A Bergamo 25 Unioni Civili nel 2016, 15 coppie dalla provincia: “La città cuore dei diritti” fotogallery video

"Siamo sopra la media dei Comuni di pari dimensione - commenta l'Assessore del Comune di Bergamo, Giacomo Angeloni -. Molte coppie dopo l'unione civile scrivono per ringraziarci"

Erano le 11 di venerdì 19 agosto quando all’interno della sala Caccia di PalaFrizzoni si celebrava la prima Unione Civile a Bergamo. Ad unirsi, allora, furono Maria Grazia, ex insegnante di Lettere, e Caterina, ex cantante di lirica barocca. Un amore, il loro, maturato durante 17 anni di convivenza ad Albino e una conoscenza lunga 40.

Da quel giorno al 31 dicembre 2016, la città di Bergamo ha celebrato un totale di 25 Unioni Civili. Ben 15 sono venute dalla provincia: una da Albino – appunto – un’altra da Bonate Sopra, Cenate Sotto, Caravaggio, Grassobbio, Madone, Morengo, San Pellegrino, Torre Boldone, Treviglio, Urgnano e Villongo.

Ben 3 da Stezzano, dove lo scorso ottobre era montato un caso che aveva fatto discutere tutta Italia: tra affreschi, alti soffitti e mobili d’epoca venivano celebrati i matrimoni civili tra coppie etero; mentre uno sgabuzzino con scrivanie ingombre e faldoni polverosi veniva destinato a gay e lesbiche che avevano deciso di dire ‘sì’ con il rito delle unioni civili.

Il sindaco Elena Poma (Lega Nord) aveva stabilito che l’elegante stanza fosse riservata solo alle coppie di sesso opposto, mentre per quelle omosessuali era stato indicato un vecchio ufficio, dietro a quello dell’anagrafe, angusto e pieno di documenti. Ad accendere la polemica la segnalazione di una coppia di 50enni, a cui il Tar ha dato infine ragione ritenendo illegittima la delibera del sindaco e annullandola, costringendo l’amministrazione comunale a pagare più di quattromila euro per le spese processuali (leggi qui).
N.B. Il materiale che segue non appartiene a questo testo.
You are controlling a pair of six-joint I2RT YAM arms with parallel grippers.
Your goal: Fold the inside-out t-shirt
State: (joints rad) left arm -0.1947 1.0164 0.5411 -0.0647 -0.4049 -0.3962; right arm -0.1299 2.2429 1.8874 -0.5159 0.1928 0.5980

“I diritti non si misurano si concedono, proprio perché sono sono diritti – commenta l’Assessore del Comune di Bergamo, Giacomo Angeloni -. Siamo sopra la media dei Comuni di pari dimensione. A Palazzo Frizzoni abbiamo curato la preparazione delle cerimonie con il tavolo contro l’omofobia e molte coppie dopo l’unione civile scrivono in assestato per ringraziarci. Le unioni civili sono un presidio di civiltà”.

Nel 2017 si sono unite civilmente 2 coppie residenti a Bergamo, mentre ad oggi risultano in corso altre 6 pratiche di costituzione di Unione Civile, di cui 4 coppie residenti a Bergamo, una coppia di Albano Sant’Alessandro e un’altra di Seriate.

Dando uno sguardo al resto dello Stivale, secondo una ricerca de “Il Sole 24ore” Milano e Roma sono le città con il numero più alto di Unioni Civili, rispettivamente 495 e 430, seguite da Torino, Bologna, Napoli, Firenze e Genova. Le città del sud Italia hanno visto una presenza più bassa, se non addirittura nulla in capoluoghi di regione come Catanzaro e Campobasso.

Sono soprattutto le coppie maschili a decidere di formalizzare il loro legame costituendo un’unione civile. La tendenza è netta nelle 21 città capoluogo delle regioni e delle province autonome, dove è tra uomini il 76% delle unioni “celebrate” fino al 31 gennaio scorso, vale a dire 714 su 942. Mentre solo 228 sono state le unioni civili formate da donne.